Thank you, Jane. That helps a great deal. I was trying to find where they got the concept of the Noachide Laws and didn't realise till this morn that it was from Talmudic tradition. I found a site where a gent lists many sayings from the Talmud that all contradict scripture...and not in a way that can be said, "the Christians changed it in translation" either. Apparently the Talmud is held above the Torah?! Aiii!


Next question: how do you get a Jewish person to discuss the Torah minus the Talmud (the only ones I could find that hold to only Torah are the Ethiopian Jews and the Karaites)?


----------



## Jane (May 31, 2007)

*Noachide Laws*

The Jews denounce Christians for not accepting "the Oral Tradition" as equivalent to sacred Scripture. The Oral Tradition is written down in the Talmud and has come down through the centuries. 
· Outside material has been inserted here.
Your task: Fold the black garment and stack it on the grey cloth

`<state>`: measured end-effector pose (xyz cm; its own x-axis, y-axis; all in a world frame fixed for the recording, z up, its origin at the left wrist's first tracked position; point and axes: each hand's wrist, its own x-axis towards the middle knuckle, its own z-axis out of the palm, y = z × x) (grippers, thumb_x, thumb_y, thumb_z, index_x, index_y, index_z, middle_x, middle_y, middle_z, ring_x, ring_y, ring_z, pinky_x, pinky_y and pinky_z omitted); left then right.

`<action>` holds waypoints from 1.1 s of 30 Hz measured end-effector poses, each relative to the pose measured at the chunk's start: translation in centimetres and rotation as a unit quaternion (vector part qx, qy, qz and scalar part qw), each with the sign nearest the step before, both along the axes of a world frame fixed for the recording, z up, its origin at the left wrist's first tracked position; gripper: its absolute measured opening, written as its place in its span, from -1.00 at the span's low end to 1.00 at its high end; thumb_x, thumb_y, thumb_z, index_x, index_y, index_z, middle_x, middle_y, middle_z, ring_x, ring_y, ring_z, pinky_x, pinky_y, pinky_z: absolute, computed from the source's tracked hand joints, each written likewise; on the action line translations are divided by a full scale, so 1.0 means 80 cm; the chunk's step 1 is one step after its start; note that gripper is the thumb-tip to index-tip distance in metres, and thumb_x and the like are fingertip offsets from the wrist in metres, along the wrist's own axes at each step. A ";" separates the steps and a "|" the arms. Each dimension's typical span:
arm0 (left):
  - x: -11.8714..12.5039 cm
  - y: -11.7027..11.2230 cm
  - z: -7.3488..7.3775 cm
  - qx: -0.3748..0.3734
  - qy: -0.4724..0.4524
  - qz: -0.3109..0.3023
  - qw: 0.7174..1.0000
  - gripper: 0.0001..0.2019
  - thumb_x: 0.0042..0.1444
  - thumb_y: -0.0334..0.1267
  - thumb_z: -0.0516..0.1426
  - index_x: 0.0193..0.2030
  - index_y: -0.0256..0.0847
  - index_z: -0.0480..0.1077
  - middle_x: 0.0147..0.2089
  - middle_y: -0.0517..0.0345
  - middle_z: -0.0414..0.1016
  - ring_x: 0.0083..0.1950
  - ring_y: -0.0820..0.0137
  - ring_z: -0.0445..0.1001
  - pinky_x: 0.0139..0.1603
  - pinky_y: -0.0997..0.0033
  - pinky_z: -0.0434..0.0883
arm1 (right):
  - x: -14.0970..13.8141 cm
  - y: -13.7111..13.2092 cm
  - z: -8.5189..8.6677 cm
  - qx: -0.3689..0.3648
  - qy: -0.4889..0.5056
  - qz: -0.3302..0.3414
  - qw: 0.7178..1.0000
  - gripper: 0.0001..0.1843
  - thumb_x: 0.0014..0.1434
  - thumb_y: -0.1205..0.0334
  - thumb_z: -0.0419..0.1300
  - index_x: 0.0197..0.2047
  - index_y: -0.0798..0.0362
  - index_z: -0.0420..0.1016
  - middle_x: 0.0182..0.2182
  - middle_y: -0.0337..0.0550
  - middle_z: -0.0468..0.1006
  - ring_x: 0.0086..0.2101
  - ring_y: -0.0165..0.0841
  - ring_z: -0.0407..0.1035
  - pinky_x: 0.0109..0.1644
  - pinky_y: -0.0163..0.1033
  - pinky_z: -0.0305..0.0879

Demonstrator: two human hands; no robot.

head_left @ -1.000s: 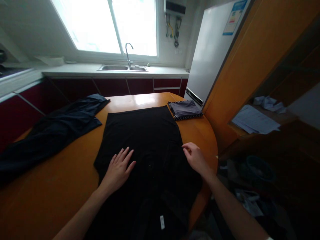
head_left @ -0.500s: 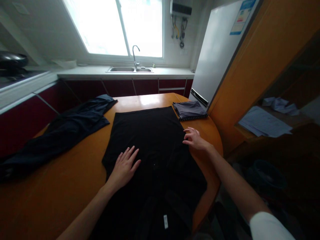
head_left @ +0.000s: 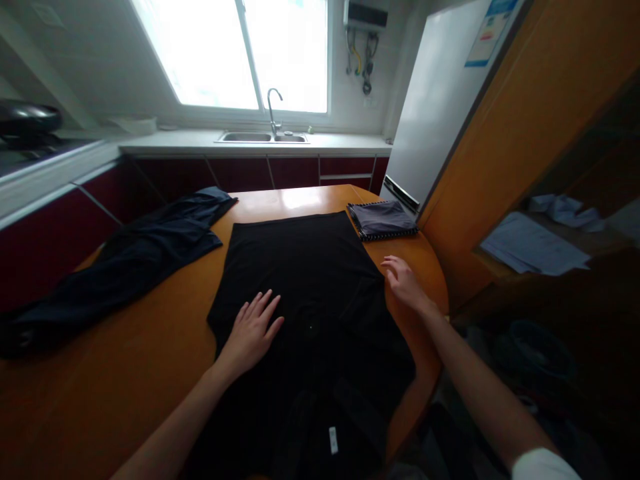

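A black shirt lies spread over the wooden table, its straight hem at the far side and a small white label near me. My left hand rests flat on the left part of the cloth, fingers spread. At the right edge of the shirt is my right hand, with bent fingers closed at the fabric, which juts out to a point there. The thumb of that hand is mostly hidden.
Dark blue clothing lies crumpled along the left side of the wooden table. A folded grey cloth with a patterned edge sits at the far right. Beyond are a sink and a fridge; papers lie on a shelf at right.
My right hand has moved a little to the right, and the shirt's right edge has been drawn out with it. The left hand stays on the cloth.
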<state>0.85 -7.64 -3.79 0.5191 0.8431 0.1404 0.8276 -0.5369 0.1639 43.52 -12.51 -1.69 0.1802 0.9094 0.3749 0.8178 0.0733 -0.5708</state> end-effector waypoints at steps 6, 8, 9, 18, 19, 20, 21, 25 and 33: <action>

An analogy might be if the United States Constitution were the Tanak (the Old Testament), and the United State Supreme Court Decisions were the Talmud. The Talmud interprets the Tanak, but it is not the Word of God--it is the opinion of man. The Jews revere it equally with sacred Scripture and denounce Christians for not giving it the same place of honor in our faith that they give it.

We as Christians do not deny that the Talmud has some wisdom in it's interpretations of various passages. What we deny is that it is equal to Scripture. 

Another thing I have found in arguing with this man is that the Jews will claim that there are three ways a Jew may obtain forgiveness: sacrifice for the least of his sins, repentance, and charity. I find it interesting that God would have set up a whole system of sacrifice for the least of man's sins--the sins that man is not even aware of committing according to this theory. The greater sins are forgiven by merely repenting or by doing works of charity. I have yet to find this in the Scriptures, but I imagine this is taught in the Talmud. 

As Jesus said, they teach for doctrines the commandments of men. They deny the Word of God through their tradition. I don't say that to be unkind. I just say it because that has to be where this theory of the three ways of forgiveness comes from--the tradition of men through the Talmud. 

Watch out for those who claim that the Hebrew scriptures are not properly translated into English. This is an attempt to get you rattled. I saw one website my opponent linked to that used the King James Version as its English language translation after he had given me such a hard time for using an NIV or NKJV. It was a hoot! 

I hope this helps.


----------